Das Papyrusfragment lag Jahrzehnte unbeachtet in der Hamburger Staats- und Universitätsbibliothek.
Papyrus-Experten haben ein Manuskript-Fragment als früheste erhaltene Abschrift des Kindheitsevangeliums des Thomas entziffert. Sie datierten die Handschrift auf das 4. bis 5. Jahrhundert, wie das Institut für Christentum und Antike der Humboldt-Universität (HU) zu Berlin am Dienstag laut Kathpress mitteilte.
Sensationelle Entdeckung
Das Evangelium berichtet von der Kindheit Jesu und zählt zu den sogenannten apokryphen Schriften.

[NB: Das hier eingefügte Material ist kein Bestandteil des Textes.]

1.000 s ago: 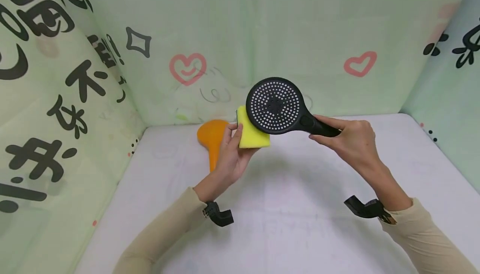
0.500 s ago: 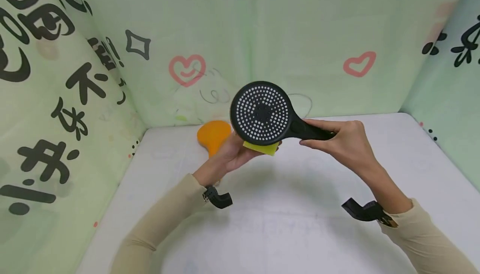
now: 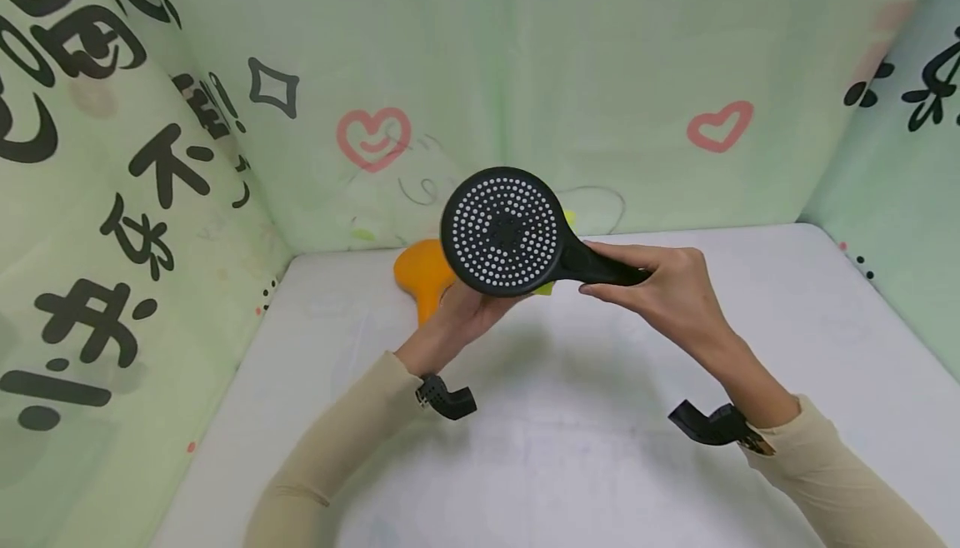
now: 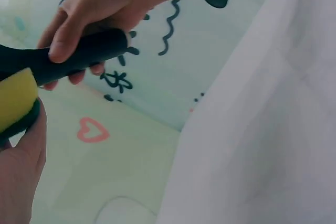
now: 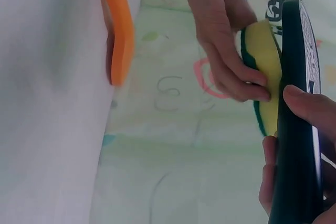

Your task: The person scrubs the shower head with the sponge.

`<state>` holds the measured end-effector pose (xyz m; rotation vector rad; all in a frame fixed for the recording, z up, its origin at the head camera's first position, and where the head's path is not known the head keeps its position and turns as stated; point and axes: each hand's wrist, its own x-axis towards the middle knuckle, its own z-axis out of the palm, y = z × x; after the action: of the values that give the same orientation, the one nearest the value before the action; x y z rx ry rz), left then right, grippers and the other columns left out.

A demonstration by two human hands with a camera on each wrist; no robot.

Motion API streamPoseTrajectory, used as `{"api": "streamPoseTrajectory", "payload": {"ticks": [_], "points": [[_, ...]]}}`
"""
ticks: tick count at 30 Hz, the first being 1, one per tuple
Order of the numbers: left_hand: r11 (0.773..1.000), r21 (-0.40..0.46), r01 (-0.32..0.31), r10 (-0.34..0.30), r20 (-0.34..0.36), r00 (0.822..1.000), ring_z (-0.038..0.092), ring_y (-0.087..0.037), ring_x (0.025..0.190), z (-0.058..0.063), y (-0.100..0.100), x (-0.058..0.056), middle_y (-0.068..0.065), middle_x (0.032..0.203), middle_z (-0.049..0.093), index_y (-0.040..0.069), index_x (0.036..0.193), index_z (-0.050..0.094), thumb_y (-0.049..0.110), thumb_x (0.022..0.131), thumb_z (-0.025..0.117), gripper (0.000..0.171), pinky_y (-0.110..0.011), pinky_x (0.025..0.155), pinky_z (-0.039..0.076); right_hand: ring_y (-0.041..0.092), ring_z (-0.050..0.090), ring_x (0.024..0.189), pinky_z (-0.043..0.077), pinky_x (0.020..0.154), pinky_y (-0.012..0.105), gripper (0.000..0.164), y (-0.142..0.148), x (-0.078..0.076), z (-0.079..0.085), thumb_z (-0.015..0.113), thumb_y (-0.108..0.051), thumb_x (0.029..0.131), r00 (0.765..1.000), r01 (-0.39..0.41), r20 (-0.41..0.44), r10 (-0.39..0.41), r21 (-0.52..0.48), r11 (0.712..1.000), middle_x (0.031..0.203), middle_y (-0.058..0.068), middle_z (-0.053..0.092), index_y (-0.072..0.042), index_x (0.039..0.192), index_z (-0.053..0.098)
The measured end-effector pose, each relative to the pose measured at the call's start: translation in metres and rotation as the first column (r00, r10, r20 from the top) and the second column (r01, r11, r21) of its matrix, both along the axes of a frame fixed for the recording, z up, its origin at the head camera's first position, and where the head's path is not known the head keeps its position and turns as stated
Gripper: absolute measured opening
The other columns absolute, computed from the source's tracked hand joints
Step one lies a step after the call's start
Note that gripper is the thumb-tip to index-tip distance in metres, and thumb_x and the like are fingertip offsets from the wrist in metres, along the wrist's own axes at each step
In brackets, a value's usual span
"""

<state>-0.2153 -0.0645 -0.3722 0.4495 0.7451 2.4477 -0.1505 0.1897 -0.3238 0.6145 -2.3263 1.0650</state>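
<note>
My right hand (image 3: pixel 667 290) grips the handle of a black shower head (image 3: pixel 502 231), its round face of pale nozzles turned towards the head camera. Behind that face, my left hand (image 3: pixel 472 315) holds a yellow sponge (image 5: pixel 269 56) with a dark green scouring side. In the right wrist view the fingers curl on the green side while the yellow side lies against the shower head's back. Only slivers of sponge show past the head in the head view. Both hands are raised over the white table.
An orange object (image 3: pixel 420 269) shaped like a shower head, with a silvery end, lies on the white table (image 3: pixel 570 465) at the back left. Green sheets (image 3: pixel 600 73) with drawn hearts and black lettering stand around the table.
The shower head has moved left and slightly down, now covering most of the sponge. My left hand has slid the sponge behind it, from the face's left edge towards the handle side.
</note>
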Motion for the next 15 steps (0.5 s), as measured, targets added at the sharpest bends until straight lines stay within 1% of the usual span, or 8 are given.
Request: {"api": "streamPoseTrajectory", "payload": {"ticks": [2,4,6,9,10,12,14,15], "points": [[0.992,0.043,-0.119,0.121,-0.047,0.992,0.064,-0.013,0.088,0.008,-0.004,-0.003,-0.002,0.105,0.067,0.016,0.108,0.068,0.028,0.082,0.084,0.033,-0.023,0.084,0.059,-0.011,0.064,0.077,0.046,0.055,0.009,0.051,0.002,-0.001,-0.001,0.095,-0.008,0.067,1.000,0.014,0.001,-0.014,-0.009,1.000,0.103,0.004,0.078,-0.012,0.115,0.079],[0.965,0.065,-0.254,0.261,-0.129,0.957,0.062,-0.014,0.086,0.018,-0.012,-0.006,-0.002,0.106,0.064,0.018,0.105,0.063,0.032,0.081,0.084,0.035,-0.022,0.079,0.058,-0.012,0.064,0.076,0.046,0.056,0.009,0.051,0.006,0.001,-0.002,0.095,-0.005,0.066,0.999,0.031,0.007,-0.031,-0.025,0.999,0.102,0.006,0.078,-0.011,0.115,0.079],[0.923,0.040,-0.383,0.380,-0.260,0.888,0.063,-0.015,0.090,0.030,-0.022,-0.008,-0.003,0.111,0.062,0.020,0.106,0.058,0.034,0.084,0.082,0.034,-0.023,0.078,0.059,-0.012,0.063,0.071,0.045,0.054,0.009,0.051,0.010,0.003,-0.003,0.095,-0.003,0.065,0.999,0.047,0.014,-0.047,-0.037,0.998,0.099,0.008,0.078,-0.010,0.114,0.079],[0.854,-0.003,-0.519,0.442,-0.521,0.730,0.065,-0.021,0.101,0.047,-0.037,-0.008,-0.005,0.124,0.058,0.022,0.112,0.059,0.032,0.090,0.077,0.030,-0.030,0.085,0.060,-0.012,0.063,0.070,0.046,0.054,0.008,0.051,0.016,0.004,-0.002,0.095,-0.003,0.065,0.998,0.055,0.004,-0.055,-0.040,0.998,0.098,0.008,0.078,-0.010,0.113,0.080],[0.824,-0.016,-0.566,0.437,-0.618,0.653,0.065,-0.023,0.102,0.053,-0.042,-0.008,-0.006,0.124,0.057,0.021,0.113,0.062,0.030,0.091,0.076,0.028,-0.031,0.087,0.060,-0.012,0.063,0.069,0.045,0.054,0.008,0.051,0.017,0.004,-0.002,0.096,-0.004,0.065,0.998,0.057,-0.004,-0.057,-0.031,0.998,0.098,0.007,0.078,-0.010,0.113,0.080],[0.756,-0.013,-0.654,0.377,-0.809,0.452,0.062,-0.027,0.105,0.062,-0.051,-0.007,-0.010,0.124,0.056,0.011,0.114,0.065,0.025,0.093,0.074,0.027,-0.034,0.092,0.059,-0.011,0.062,0.066,0.042,0.053,0.008,0.050,0.019,0.003,-0.001,0.096,-0.006,0.064,0.998,0.063,-0.022,-0.063,-0.003,0.998,0.096,0.005,0.079,-0.012,0.112,0.081],[0.664,0.002,-0.748,0.226,-0.953,0.199,0.060,-0.030,0.107,0.072,-0.057,-0.007,-0.014,0.123,0.056,0.003,0.114,0.069,0.019,0.092,0.075,0.028,-0.034,0.094,0.058,-0.005,0.060,0.062,0.038,0.051,0.009,0.050,0.020,0.003,-0.002,0.097,-0.008,0.063,0.996,0.075,-0.057,-0.072,0.053,0.996,0.093,0.004,0.079,-0.013,0.110,0.081],[0.619,0.009,-0.785,0.124,-0.989,0.086,0.059,-0.030,0.108,0.077,-0.058,-0.007,-0.016,0.122,0.056,0.001,0.114,0.070,0.015,0.091,0.075,0.028,-0.033,0.095,0.057,-0.001,0.061,0.061,0.037,0.051,0.010,0.050,0.021,0.002,-0.003,0.097,-0.009,0.062,0.994,0.083,-0.081,-0.076,0.090,0.992,0.092,0.004,0.079,-0.014,0.109,0.082]]}}
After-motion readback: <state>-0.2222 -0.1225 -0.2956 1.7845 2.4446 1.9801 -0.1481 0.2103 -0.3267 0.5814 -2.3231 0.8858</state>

Diese wurden nicht in die Bibel aufgenommen, waren aber mit ihren Erzählungen in der Antike und im Mittelalter sehr beliebt und weit verbreitet. Den Angaben zufolge lag das Papyrusfragment seit Jahrzehnten unbeachtet in der Staats-und Universitätsbibliothek Hamburg Carl von Ossietzky. Die Entdeckung machten der Papyrus-Experte Lajos Berkes vom Berliner Institut und sein Kollege Gabriel Nocchi Macedo von der Universität Lüttich, Belgien.

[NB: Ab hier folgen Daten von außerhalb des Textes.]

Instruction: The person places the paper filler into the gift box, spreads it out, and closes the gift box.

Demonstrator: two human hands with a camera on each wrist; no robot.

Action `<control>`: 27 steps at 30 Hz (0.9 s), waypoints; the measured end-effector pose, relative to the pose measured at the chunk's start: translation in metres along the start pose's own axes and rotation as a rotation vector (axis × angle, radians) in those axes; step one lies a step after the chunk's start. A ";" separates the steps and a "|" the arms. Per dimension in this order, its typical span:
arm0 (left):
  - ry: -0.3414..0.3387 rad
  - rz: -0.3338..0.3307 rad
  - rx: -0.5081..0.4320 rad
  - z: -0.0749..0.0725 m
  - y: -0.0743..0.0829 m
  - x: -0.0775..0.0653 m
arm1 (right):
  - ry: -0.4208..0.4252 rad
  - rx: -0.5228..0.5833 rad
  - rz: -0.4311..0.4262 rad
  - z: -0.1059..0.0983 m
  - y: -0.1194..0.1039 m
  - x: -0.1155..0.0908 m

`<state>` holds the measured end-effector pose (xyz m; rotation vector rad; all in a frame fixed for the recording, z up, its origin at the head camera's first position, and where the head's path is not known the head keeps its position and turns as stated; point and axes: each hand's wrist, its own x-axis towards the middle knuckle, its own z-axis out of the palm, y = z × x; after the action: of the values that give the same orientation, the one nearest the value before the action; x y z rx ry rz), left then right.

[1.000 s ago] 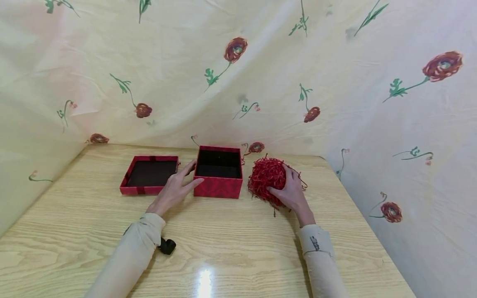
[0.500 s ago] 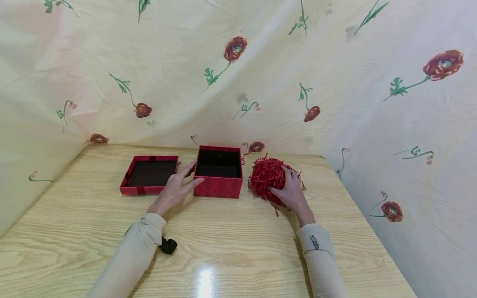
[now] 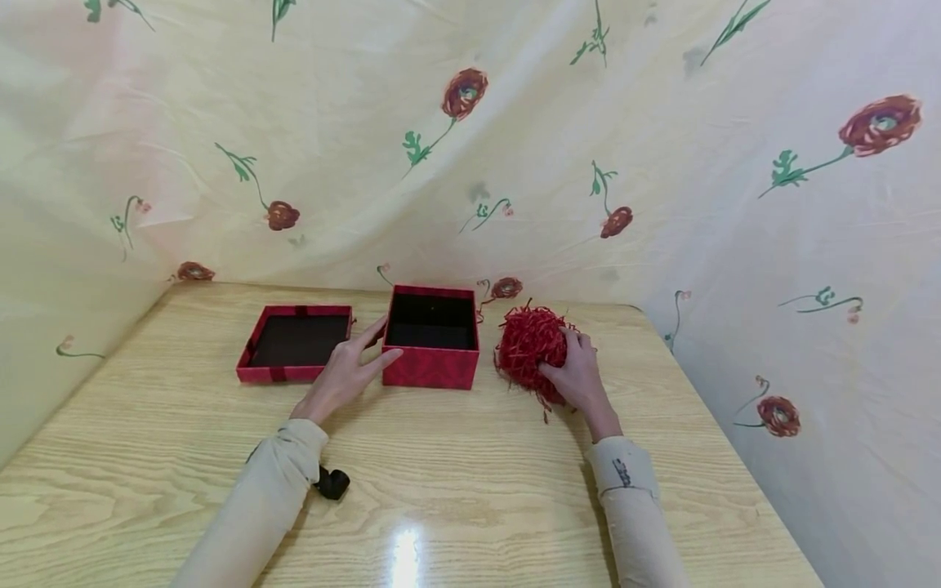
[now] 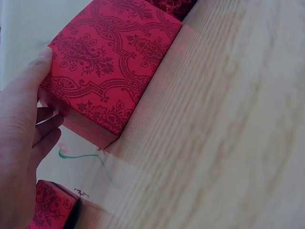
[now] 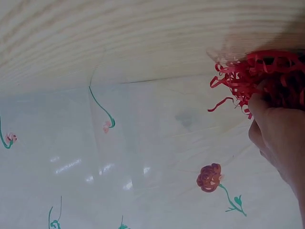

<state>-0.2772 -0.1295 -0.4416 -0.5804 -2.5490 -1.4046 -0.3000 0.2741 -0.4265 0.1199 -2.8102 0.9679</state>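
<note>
A red gift box (image 3: 430,369) with a damask pattern and a black inside stands uncovered at the back of the table. My left hand (image 3: 344,377) grips its left front corner, thumb on the front face and fingers along the left side. In the left wrist view the patterned front (image 4: 112,52) fills the upper left, beside my thumb. To the box's right is a clump of red shredded paper (image 3: 525,347). My right hand (image 3: 578,373) holds this clump from its right side. Loose strands (image 5: 231,78) stick out past the fingers in the right wrist view.
Left of the box lies the red lid (image 3: 253,374), inside up, its dark lining showing. A small black object (image 3: 334,485) lies by my left sleeve. A flowered cloth (image 3: 353,163) hangs close behind the table (image 3: 470,506) and along its sides.
My right hand has closed in on the shredded paper, and the clump looks narrower and has shifted slightly right. My left hand and the box stay in place.
</note>
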 end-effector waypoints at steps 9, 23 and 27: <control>-0.003 -0.001 -0.010 0.000 -0.001 0.001 | 0.048 0.058 -0.011 -0.002 0.003 0.002; 0.004 0.007 -0.006 -0.001 0.000 0.001 | 0.092 0.138 -0.026 -0.012 -0.003 -0.001; -0.003 0.007 -0.008 -0.001 -0.001 0.001 | 0.099 0.157 -0.024 -0.015 -0.005 0.000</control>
<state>-0.2781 -0.1302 -0.4415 -0.5926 -2.5420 -1.4127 -0.2970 0.2795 -0.4125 0.1218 -2.6357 1.1554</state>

Fragment stellt Abschrift aus dem 11. Jahrhundert in den Schatten
"Das Fragment ist von außerordentlichem Interesse für die Forschung", erläuterte Berkes. "Zum einen, weil wir es auf das 4. bis 5. Jahrhundert datieren konnten und es damit die früheste bekannte Abschrift ist. Zum anderen, weil wir neue Erkenntnisse zur Textüberlieferung gewinnen konnten." Bisher habe ein Kodex aus dem 11. Jahrhundert als früheste griechische Textfassung des Thomas-Evangeliums gegolten.

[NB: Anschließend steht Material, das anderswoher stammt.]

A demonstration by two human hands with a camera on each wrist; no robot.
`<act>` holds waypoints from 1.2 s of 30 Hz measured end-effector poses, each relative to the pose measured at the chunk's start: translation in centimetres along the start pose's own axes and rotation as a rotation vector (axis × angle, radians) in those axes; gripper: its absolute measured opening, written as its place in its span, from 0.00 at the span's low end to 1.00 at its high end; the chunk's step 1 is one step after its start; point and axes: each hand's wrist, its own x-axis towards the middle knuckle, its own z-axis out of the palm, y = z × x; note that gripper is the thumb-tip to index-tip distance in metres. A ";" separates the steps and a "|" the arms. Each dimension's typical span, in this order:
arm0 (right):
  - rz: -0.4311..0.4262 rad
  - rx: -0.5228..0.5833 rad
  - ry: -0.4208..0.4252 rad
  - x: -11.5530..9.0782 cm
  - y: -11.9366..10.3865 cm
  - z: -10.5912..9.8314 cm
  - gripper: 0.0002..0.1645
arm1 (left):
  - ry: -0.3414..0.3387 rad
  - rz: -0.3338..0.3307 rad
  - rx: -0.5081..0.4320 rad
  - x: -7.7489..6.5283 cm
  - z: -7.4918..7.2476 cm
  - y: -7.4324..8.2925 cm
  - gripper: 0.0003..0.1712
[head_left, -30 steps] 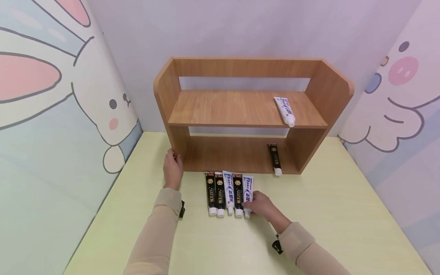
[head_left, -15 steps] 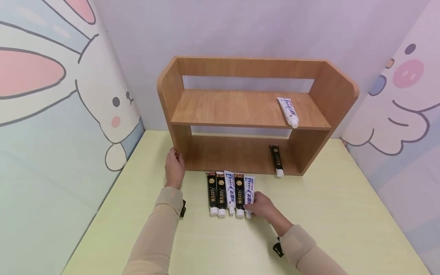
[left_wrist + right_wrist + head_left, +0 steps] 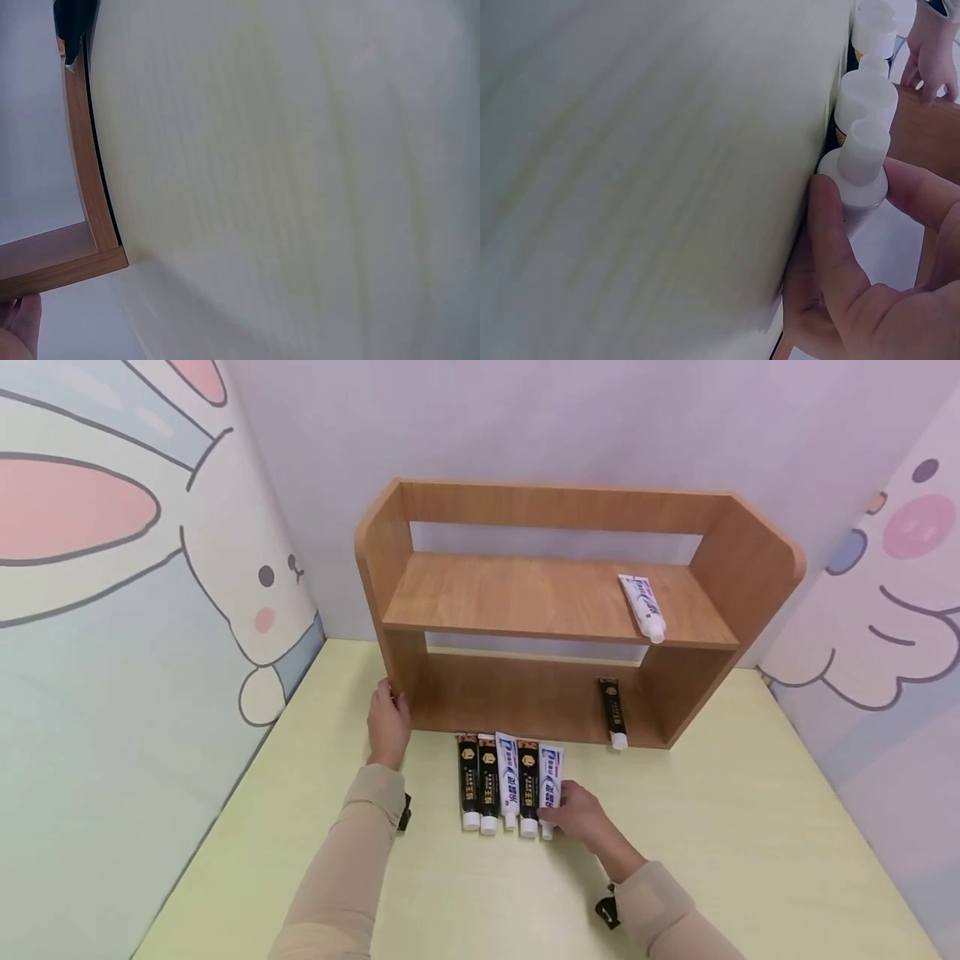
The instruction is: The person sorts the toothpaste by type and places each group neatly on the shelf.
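Five toothpaste tubes point(image 3: 508, 781) lie in a row on the worktop point(image 3: 750, 827), before the two-tier shelf point(image 3: 562, 500). A sixth tube point(image 3: 642, 606) lies on its upper board point(image 3: 510, 593), a seventh tube point(image 3: 612, 706) on its lower board point(image 3: 517, 693), both toward the right. The left hand point(image 3: 388, 727) is at its left panel point(image 3: 386, 560), the right hand point(image 3: 581, 814) at the row's right end.

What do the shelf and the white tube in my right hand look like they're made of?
Shelf: probably wood or wood-look board, satin-looking; brown grain shows along its boards.
White tube: likely plastic or laminate, smooth-looking, judging by its printed body and flattened far end; which one, I can't tell.
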 end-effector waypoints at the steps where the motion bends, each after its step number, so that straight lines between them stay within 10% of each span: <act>1: 0.006 0.003 0.004 0.0 0.1 -0.1 0.38 | 0.000 0.001 0.000 0.1 0.2 0.1 0.19; 36: 0.057 0.121 -0.015 -0.6 0.3 -1.3 0.42 | -0.003 -0.003 -0.008 0.0 0.2 -0.2 0.22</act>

Ursprünglich auf griechisch verfasst
Das Evangelium wurde vermutlich im 2. Jahrhundert nach Christus erstmals aufgeschrieben. "Unsere Erkenntnisse zu dieser spätantiken griechischen Abschrift des Werks bestätigen die derzeit geltende Einschätzung, dass das Kindheitsevangelium nach Thomas ursprünglich auf Griechisch verfasst wurde", so Nocchi Macedo. Das etwa elf mal fünf Zentimeter große Fragment enthält demnach Reste von 13 Zeilen in griechischen Lettern, ungefähr zehn Buchstaben je Zeile und stammt aus dem spätantiken Ägypten.
„Belebung der Spatzen“
Der Text des Fragments beleuchtet die Kindheit Jesu und schildert die Episode der "Belebung der Spatzen", in welcher der fünfjährige Jesus Tonfiguren zum Leben erweckt. Dies gilt als "zweites Wunder" im apokryphen Evangelium.